* Task directions
Nothing in the entries below may be altered; print them as they stand.

Extracted records
☆ ☆ ☆ ☆

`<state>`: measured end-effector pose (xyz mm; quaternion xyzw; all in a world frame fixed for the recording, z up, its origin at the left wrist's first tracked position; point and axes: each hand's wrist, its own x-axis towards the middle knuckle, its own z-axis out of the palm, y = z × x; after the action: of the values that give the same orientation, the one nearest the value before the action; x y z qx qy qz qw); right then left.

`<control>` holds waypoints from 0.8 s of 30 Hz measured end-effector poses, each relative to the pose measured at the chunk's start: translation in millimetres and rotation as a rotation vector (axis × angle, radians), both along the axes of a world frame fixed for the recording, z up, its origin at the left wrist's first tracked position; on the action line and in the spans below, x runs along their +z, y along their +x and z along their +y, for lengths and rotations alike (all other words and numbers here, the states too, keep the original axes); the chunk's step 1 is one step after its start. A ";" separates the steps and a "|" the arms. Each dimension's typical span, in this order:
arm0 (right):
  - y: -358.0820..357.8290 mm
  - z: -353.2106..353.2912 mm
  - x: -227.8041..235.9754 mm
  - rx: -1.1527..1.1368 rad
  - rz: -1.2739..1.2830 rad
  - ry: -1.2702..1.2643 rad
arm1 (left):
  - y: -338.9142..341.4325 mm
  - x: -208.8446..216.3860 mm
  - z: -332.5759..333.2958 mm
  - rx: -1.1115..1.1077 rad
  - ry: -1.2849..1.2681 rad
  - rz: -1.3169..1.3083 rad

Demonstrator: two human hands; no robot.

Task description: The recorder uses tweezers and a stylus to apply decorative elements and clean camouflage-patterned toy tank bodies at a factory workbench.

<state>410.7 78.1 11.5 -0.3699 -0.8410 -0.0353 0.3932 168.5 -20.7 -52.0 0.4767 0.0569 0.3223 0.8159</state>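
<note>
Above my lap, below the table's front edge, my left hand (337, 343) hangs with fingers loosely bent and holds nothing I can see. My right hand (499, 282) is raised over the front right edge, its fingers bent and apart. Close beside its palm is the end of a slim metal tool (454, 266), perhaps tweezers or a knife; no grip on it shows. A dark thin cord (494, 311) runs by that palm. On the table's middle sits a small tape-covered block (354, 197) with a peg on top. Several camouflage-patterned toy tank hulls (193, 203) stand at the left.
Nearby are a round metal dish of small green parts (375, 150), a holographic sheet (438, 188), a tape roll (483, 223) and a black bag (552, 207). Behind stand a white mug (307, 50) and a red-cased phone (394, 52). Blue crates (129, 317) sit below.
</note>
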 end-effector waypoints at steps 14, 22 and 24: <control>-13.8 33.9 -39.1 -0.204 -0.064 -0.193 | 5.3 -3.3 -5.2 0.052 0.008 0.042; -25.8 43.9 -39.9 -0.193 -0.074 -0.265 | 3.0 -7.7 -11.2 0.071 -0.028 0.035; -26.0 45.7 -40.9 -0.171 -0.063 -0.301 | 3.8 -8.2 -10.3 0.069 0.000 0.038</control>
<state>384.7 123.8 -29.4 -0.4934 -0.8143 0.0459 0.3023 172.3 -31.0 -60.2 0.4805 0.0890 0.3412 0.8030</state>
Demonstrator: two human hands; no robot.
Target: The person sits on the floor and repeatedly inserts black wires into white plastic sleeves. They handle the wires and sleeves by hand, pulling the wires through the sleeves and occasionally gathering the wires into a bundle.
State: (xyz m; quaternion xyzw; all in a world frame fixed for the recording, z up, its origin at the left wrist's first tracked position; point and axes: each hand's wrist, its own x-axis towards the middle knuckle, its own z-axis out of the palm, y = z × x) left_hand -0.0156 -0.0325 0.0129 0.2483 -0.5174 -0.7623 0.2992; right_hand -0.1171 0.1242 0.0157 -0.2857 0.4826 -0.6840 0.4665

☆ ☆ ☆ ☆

* Exercise output
`<state>`: measured end-effector pose (xyz mm; quaternion xyzw; all in a world frame fixed for the recording, z up, its origin at the left wrist's first tracked position; point and axes: each hand's wrist, its own x-axis towards the middle knuckle, its own z-axis out of the palm, y = z × x; after the action: of the values that give the same orientation, the one nearest the value before the action; x y z qx qy qz qw); right then left.

`<control>` holds waypoints from 0.8 s of 30 Hz measured end-effector poses, each relative to the pose measured at the chunk's start: translation in millimetres and rotation as a rotation vector (axis × angle, radians), both along the axes of a world frame fixed for the recording, z up, its origin at the left wrist's first tracked position; on the action line and in the spans below, x runs along their +z, y along their +x and z along their +y, for lengths and rotations alike (all other words and numbers here, the states too, keep the original axes); the chunk's step 1 is one step after its start. A ";" separates the steps and a "|" the arms. Each dimension's typical span, in this order:
arm0 (right):
  - y: -358.0820..357.8290 mm
  - z: -353.2106..353.2912 mm
  - x: -227.8041..235.9754 mm
  - rx: -1.1527..1.1368 rad
  - rz: -1.2739..1.2830 rad
  - ry: -1.2702..1.2643 rad
arm1 (left):
  - y: -338.9142..341.4325 mm
  - x: -208.8446..216.3860 mm
  - z: -332.5759..333.2958 mm
  - rx: -1.1115..1.1077 rad
  - ry: -1.2849..1.2681 rad
  - rz: -1.3169..1.3083 rad

Demonstrator: two human hands; no robot.

Task description: The recorder uses tweezers and a stylus to apply decorative elements and clean camouflage-patterned toy tank bodies at a factory workbench.

<state>410.7 78.1 11.5 -0.3699 -0.8410 -0.0353 0.3932 168.5 -20.7 -52.0 0.4767 0.0569 0.3223 0.8159</state>
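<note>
Above my lap, below the table's front edge, my left hand (337, 343) hangs with fingers loosely bent and holds nothing I can see. My right hand (499, 282) is raised over the front right edge, its fingers bent and apart. Close beside its palm is the end of a slim metal tool (454, 266), perhaps tweezers or a knife; no grip on it shows. A dark thin cord (494, 311) runs by that palm. On the table's middle sits a small tape-covered block (354, 197) with a peg on top. Several camouflage-patterned toy tank hulls (193, 203) stand at the left.
Nearby are a round metal dish of small green parts (375, 150), a holographic sheet (438, 188), a tape roll (483, 223) and a black bag (552, 207). Behind stand a white mug (307, 50) and a red-cased phone (394, 52). Blue crates (129, 317) sit below.
</note>
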 end-effector waypoints at steps 14, 22 and 24: <control>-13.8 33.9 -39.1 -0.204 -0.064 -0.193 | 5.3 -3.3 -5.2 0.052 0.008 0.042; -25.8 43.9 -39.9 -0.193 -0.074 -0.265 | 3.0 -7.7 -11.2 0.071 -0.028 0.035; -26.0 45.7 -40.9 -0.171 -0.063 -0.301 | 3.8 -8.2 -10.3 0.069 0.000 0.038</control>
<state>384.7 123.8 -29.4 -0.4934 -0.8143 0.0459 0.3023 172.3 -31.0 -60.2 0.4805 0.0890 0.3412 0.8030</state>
Demonstrator: two human hands; no robot.
Target: The person sits on the floor and repeatedly inserts black wires into white plastic sleeves. They handle the wires and sleeves by hand, pulling the wires through the sleeves and occasionally gathering the wires into a bundle.
State: (xyz m; quaternion xyzw; all in a world frame fixed for the recording, z up, its origin at the left wrist's first tracked position; point and axes: each hand's wrist, its own x-axis towards the middle knuckle, its own z-axis out of the palm, y = z × x) left_hand -0.0156 -0.0325 0.0129 0.2483 -0.5174 -0.7623 0.2992; right_hand -0.1171 0.1242 0.0157 -0.2857 0.4826 -0.6840 0.4665

Now the output is complete.